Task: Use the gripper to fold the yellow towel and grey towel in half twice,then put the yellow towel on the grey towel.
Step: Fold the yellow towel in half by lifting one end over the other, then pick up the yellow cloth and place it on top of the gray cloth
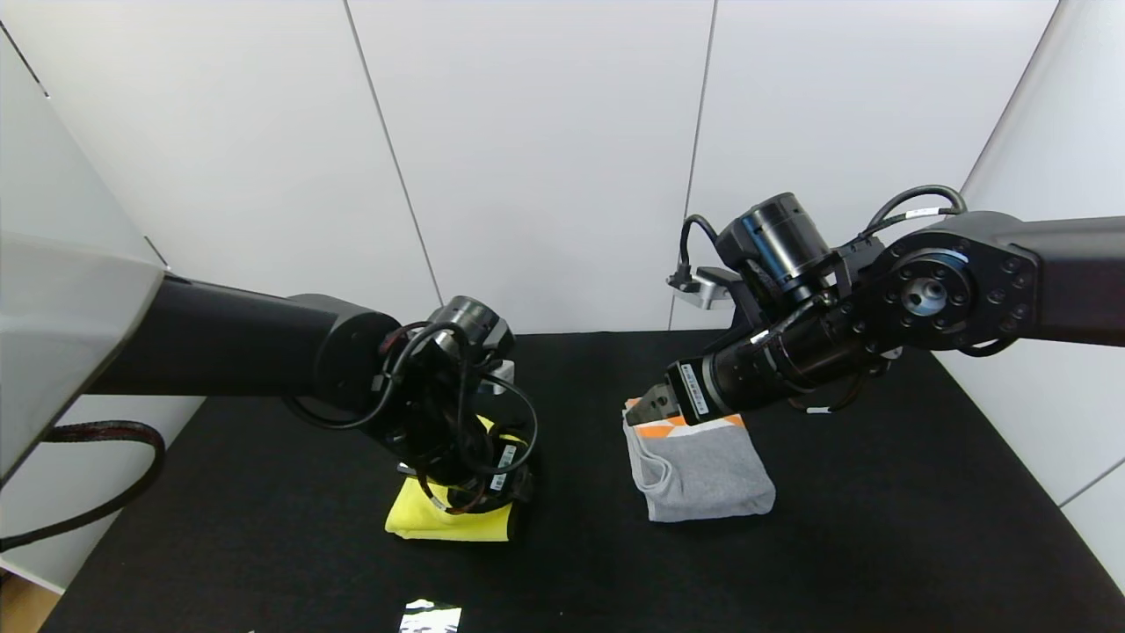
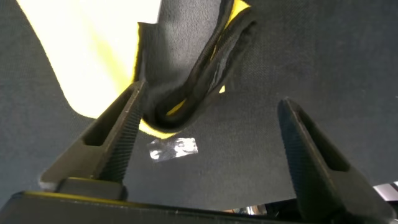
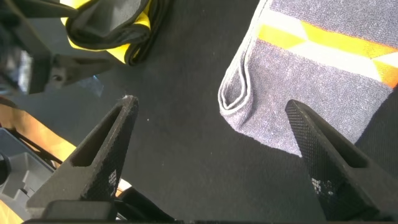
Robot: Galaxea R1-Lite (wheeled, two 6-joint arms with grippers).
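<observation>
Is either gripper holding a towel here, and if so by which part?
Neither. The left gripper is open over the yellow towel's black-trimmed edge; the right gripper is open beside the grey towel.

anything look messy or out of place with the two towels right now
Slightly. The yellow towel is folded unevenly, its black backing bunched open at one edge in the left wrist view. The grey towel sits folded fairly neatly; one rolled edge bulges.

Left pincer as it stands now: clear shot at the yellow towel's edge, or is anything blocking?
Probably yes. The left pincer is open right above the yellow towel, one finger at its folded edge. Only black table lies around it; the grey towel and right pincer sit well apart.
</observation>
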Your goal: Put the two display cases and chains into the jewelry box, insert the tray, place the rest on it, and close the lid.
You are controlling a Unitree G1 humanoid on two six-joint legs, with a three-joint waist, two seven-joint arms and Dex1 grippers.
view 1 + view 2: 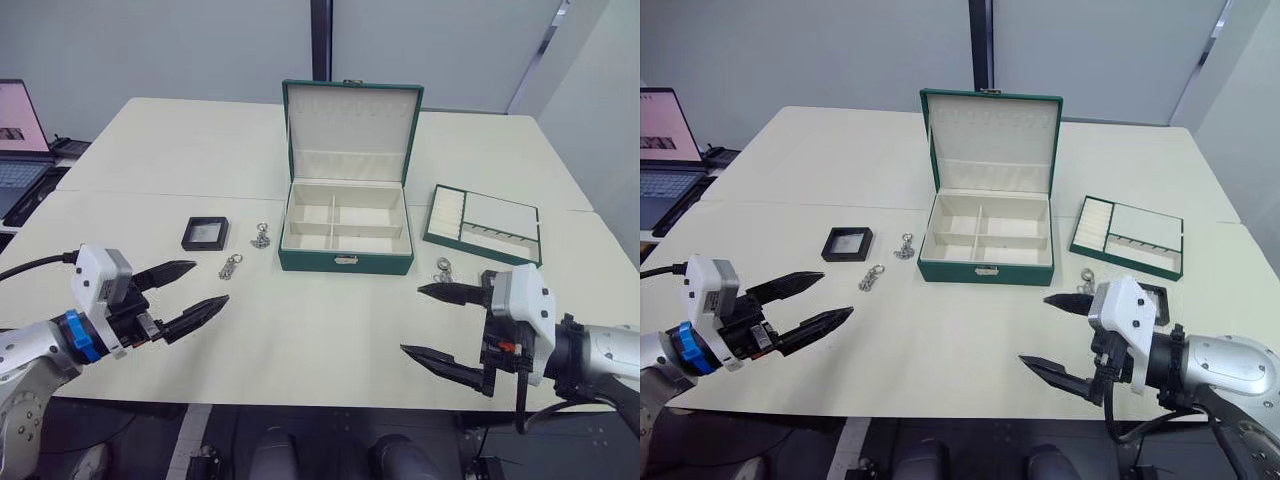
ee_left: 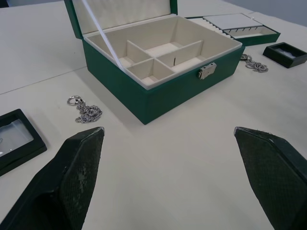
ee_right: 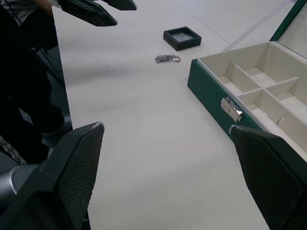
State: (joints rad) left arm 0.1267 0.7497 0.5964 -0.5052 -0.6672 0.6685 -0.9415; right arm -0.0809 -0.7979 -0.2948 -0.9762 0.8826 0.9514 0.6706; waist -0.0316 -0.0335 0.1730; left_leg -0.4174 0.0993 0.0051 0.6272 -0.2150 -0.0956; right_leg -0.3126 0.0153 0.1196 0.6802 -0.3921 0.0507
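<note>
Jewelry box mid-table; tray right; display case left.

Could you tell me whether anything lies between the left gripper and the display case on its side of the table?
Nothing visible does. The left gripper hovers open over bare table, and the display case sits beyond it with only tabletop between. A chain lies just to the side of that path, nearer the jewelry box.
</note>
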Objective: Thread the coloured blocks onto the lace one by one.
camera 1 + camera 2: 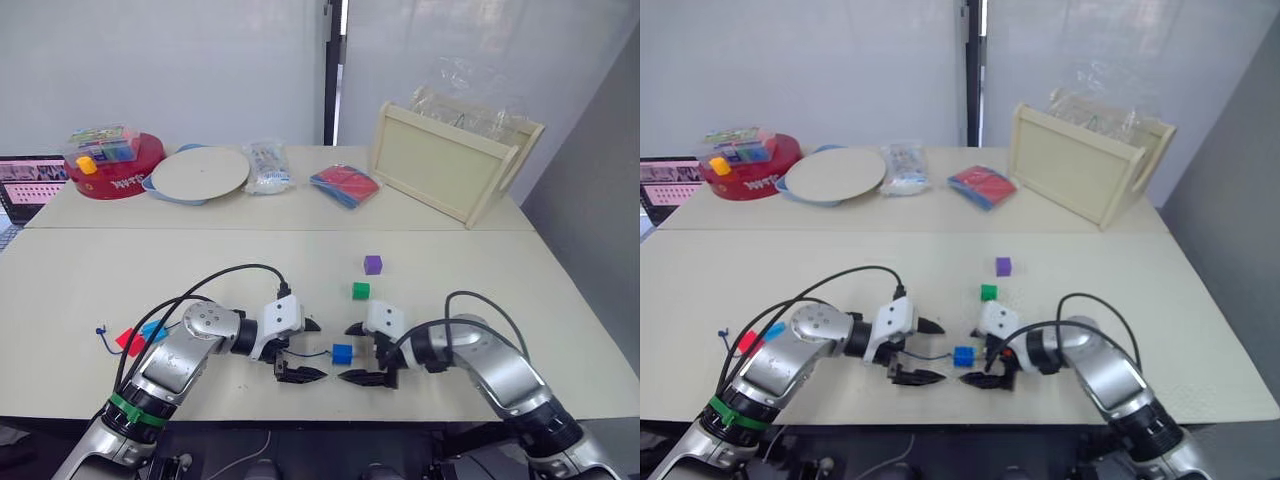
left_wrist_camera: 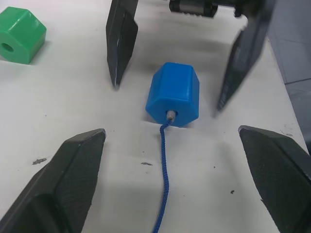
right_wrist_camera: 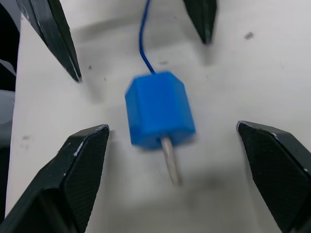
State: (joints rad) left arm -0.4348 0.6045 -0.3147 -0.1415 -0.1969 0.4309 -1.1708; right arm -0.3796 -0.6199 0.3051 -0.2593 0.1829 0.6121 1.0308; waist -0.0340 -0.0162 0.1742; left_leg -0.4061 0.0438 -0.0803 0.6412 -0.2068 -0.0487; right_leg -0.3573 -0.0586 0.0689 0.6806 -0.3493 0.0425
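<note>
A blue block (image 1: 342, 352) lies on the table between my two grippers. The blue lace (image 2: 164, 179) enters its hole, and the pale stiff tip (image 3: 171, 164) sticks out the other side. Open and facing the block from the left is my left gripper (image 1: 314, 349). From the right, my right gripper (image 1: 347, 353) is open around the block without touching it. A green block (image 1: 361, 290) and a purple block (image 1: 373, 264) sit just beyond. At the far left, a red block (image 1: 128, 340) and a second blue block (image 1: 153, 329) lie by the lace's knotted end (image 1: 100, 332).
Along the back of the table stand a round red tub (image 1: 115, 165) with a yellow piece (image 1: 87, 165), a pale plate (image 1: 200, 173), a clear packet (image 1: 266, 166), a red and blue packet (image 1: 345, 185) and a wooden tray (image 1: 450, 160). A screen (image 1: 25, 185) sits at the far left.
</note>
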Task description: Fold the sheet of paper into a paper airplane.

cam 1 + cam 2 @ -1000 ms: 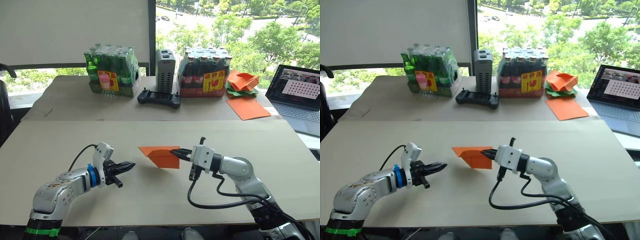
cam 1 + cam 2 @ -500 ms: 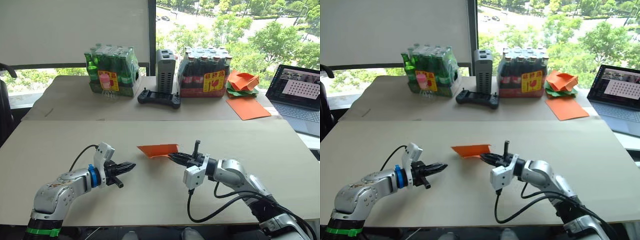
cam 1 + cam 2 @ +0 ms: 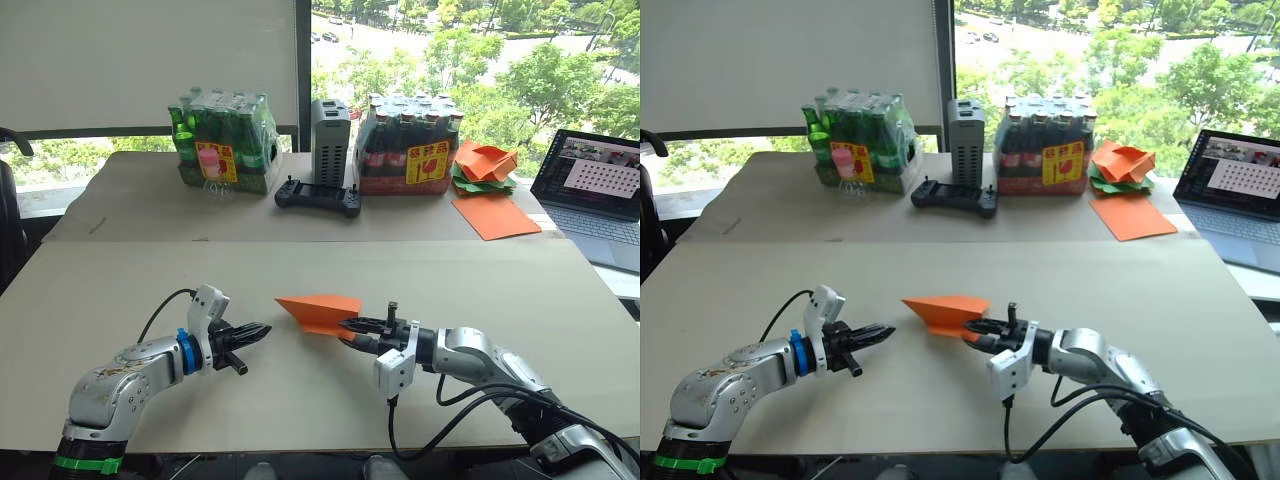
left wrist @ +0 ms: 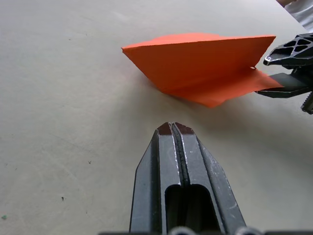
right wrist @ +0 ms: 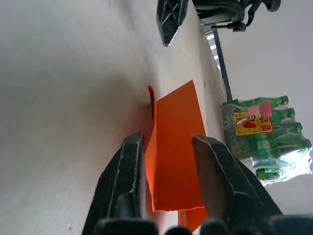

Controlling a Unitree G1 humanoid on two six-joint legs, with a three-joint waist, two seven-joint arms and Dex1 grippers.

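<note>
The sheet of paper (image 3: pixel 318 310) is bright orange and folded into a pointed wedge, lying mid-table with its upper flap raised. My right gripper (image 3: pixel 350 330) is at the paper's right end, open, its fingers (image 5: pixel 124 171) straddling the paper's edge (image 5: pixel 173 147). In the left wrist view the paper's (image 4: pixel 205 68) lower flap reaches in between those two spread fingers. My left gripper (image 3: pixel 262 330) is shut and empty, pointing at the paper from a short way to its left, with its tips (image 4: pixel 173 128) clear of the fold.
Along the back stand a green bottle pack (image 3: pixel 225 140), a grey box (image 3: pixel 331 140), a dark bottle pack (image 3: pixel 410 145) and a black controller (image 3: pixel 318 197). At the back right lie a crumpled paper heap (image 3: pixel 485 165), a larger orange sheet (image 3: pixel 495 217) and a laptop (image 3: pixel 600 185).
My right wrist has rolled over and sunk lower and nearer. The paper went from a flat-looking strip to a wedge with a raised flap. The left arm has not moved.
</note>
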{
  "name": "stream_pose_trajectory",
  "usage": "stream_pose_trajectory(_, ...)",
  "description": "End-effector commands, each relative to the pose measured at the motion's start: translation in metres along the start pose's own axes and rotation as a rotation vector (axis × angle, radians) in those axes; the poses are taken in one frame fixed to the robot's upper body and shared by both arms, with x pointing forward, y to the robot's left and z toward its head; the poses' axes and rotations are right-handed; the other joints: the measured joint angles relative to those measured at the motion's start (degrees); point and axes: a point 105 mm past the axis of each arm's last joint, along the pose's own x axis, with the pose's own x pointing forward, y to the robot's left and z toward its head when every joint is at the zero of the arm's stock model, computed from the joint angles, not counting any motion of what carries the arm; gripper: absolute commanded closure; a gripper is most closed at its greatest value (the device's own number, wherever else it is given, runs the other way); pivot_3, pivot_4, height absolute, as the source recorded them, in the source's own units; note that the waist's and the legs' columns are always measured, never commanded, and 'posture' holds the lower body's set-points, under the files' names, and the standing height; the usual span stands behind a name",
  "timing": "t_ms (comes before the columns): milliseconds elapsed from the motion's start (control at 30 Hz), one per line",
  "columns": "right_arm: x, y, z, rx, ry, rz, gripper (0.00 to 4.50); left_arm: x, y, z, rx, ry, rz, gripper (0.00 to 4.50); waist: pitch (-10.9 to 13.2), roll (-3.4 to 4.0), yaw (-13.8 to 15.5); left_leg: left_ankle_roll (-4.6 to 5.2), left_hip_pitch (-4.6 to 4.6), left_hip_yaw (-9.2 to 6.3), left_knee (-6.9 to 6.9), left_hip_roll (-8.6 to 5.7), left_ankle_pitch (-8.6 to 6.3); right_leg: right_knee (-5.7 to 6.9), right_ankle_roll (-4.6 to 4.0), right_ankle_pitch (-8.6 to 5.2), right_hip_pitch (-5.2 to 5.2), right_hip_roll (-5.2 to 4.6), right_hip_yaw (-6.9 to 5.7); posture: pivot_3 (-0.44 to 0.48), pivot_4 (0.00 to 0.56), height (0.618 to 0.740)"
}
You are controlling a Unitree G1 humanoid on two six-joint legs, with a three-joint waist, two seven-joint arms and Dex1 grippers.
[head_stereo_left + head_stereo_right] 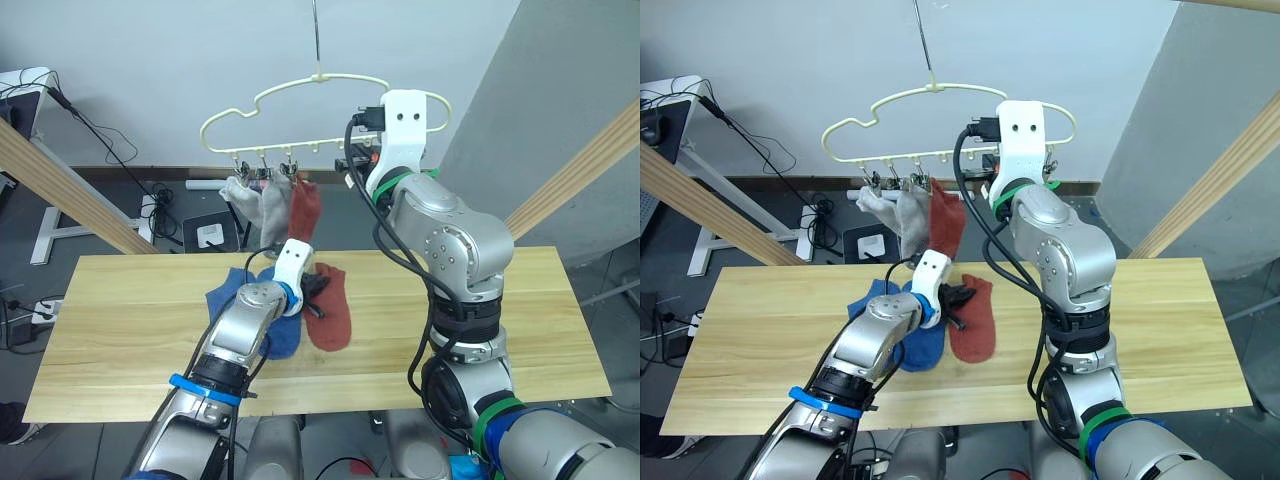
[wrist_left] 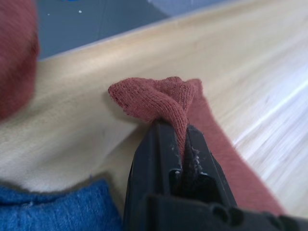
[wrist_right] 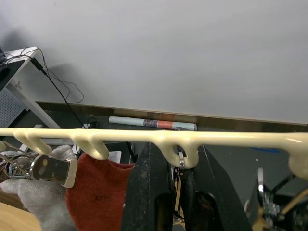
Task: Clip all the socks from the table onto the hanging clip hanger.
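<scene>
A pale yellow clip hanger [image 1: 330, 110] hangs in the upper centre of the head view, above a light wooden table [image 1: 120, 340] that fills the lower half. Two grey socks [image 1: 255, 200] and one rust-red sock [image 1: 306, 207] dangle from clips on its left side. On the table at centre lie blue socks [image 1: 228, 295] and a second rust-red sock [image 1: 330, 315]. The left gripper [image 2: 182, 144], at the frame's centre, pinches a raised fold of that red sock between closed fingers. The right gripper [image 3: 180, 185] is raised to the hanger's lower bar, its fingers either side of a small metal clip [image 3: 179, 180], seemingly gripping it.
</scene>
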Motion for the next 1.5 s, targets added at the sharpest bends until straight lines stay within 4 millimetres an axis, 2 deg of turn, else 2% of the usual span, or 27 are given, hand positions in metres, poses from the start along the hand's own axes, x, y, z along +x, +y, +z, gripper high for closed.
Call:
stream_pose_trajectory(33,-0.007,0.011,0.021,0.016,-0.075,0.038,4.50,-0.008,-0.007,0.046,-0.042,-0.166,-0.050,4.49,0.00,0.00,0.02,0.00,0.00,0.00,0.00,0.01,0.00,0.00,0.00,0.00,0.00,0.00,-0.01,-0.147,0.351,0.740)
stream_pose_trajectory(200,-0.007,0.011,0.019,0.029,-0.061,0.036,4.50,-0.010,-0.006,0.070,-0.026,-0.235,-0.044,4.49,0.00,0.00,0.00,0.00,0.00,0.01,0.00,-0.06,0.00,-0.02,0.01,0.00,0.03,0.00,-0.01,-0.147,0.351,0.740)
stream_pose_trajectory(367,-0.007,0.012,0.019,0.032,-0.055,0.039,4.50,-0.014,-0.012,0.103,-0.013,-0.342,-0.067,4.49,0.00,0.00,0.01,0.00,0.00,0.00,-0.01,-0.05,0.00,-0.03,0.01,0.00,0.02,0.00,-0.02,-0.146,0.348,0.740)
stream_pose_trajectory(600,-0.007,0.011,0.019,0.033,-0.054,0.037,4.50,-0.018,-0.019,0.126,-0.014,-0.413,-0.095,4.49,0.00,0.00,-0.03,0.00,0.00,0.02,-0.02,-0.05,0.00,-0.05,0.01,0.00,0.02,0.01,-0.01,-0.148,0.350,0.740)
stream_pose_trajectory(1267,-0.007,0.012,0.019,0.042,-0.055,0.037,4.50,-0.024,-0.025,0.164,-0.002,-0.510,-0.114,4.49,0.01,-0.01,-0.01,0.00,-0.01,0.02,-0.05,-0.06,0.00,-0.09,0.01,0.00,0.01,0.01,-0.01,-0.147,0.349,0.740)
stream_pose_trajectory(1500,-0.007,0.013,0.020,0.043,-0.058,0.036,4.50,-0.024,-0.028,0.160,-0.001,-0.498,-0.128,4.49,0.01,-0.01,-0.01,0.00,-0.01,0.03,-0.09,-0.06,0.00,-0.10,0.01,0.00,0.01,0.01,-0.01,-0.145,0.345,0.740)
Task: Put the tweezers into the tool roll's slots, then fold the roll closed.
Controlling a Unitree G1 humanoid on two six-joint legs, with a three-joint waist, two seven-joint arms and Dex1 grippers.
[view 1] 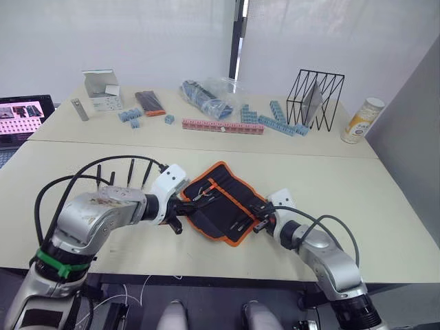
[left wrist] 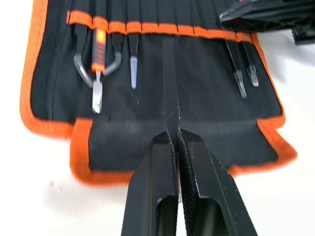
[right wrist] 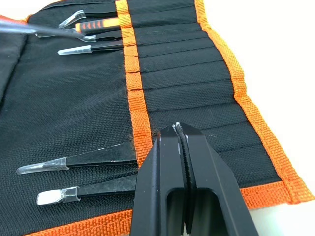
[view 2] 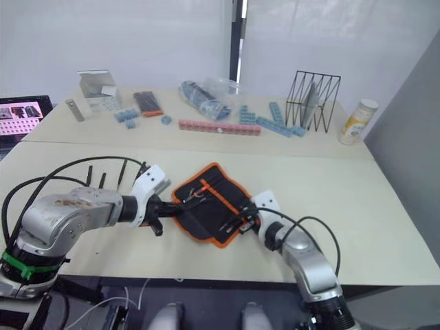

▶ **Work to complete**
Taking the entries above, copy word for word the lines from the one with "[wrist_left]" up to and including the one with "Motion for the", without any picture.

▶ **Task response**
[wrist_left] 
[wrist_right] 
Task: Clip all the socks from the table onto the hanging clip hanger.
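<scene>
A pale yellow clip hanger [image 1: 330, 110] hangs in the upper centre of the head view, above a light wooden table [image 1: 120, 340] that fills the lower half. Two grey socks [image 1: 255, 200] and one rust-red sock [image 1: 306, 207] dangle from clips on its left side. On the table at centre lie blue socks [image 1: 228, 295] and a second rust-red sock [image 1: 330, 315]. The left gripper [image 2: 182, 144], at the frame's centre, pinches a raised fold of that red sock between closed fingers. The right gripper [image 3: 180, 185] is raised to the hanger's lower bar, its fingers either side of a small metal clip [image 3: 179, 180], seemingly gripping it.
</scene>
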Motion for the next 1.5 s, targets added at the sharpest bends until straight lines stay within 4 millimetres an axis, 2 deg of turn, else 2% of the usual span, or 27 are given, hand positions in metres, poses from the start along the hand's own axes, x, y, z along +x, +y, +z, gripper high for closed.

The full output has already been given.